• _TASK OBJECTIVE_
Start the output with the opening line of the listing below and continue, reproducing each line exactly, up to and including the line that contains "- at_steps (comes".

• _DATA EXCERPT_
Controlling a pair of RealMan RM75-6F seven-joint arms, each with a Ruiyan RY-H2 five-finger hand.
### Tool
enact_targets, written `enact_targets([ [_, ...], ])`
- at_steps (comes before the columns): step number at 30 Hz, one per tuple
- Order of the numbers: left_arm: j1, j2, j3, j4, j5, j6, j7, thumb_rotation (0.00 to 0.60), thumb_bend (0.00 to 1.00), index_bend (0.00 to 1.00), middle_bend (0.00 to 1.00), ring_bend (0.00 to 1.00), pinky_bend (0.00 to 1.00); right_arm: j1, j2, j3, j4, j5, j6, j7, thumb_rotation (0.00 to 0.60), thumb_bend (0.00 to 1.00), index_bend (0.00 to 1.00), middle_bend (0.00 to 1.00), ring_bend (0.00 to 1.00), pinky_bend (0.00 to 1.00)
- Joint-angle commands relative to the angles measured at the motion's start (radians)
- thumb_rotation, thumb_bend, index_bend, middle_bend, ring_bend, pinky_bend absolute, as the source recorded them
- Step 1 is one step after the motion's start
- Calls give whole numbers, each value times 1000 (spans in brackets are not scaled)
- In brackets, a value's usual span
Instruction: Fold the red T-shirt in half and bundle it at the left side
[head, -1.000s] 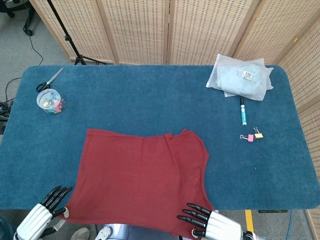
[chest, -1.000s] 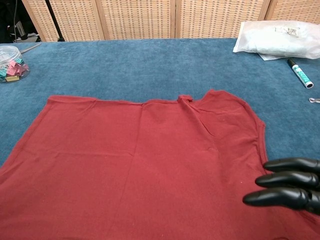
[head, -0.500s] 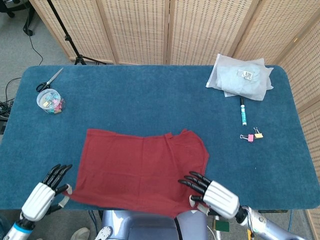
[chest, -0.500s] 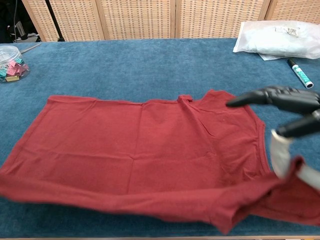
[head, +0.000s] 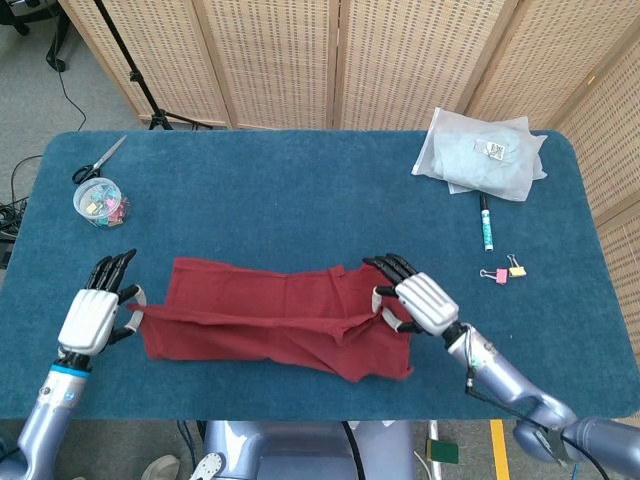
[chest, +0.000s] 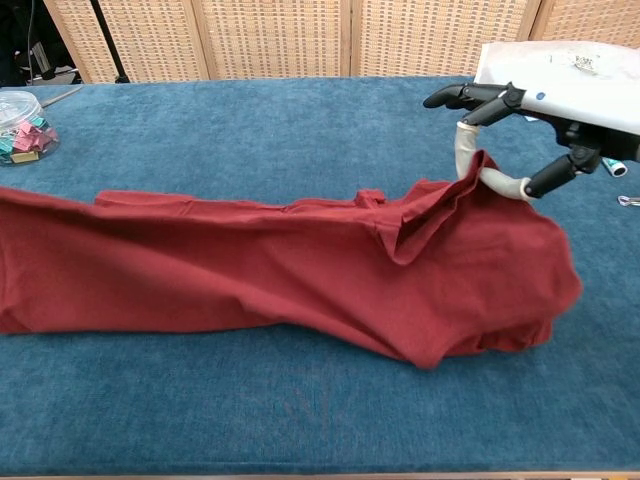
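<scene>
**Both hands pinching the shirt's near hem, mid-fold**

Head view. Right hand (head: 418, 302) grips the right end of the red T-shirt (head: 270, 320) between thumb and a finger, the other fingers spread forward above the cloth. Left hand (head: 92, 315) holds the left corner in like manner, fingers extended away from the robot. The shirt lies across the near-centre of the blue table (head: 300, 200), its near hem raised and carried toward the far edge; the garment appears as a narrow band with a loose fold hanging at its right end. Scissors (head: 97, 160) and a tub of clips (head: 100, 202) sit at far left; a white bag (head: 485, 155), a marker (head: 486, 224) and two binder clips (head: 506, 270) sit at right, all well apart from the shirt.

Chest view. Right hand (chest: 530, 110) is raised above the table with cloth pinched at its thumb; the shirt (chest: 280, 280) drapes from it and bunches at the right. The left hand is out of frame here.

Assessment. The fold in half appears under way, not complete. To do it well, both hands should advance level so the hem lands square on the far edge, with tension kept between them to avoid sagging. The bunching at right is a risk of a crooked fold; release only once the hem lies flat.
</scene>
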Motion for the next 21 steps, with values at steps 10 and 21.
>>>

• _PROBLEM SOLUTION_
Controlling a pair of RealMan RM75-6F seven-joint arms, each with a Ruiyan RY-H2 five-finger hand.
### Tool
enact_targets, written `enact_targets([ [_, ...], ])`
- at_steps (comes before the columns): step number at 30 Hz, one per tuple

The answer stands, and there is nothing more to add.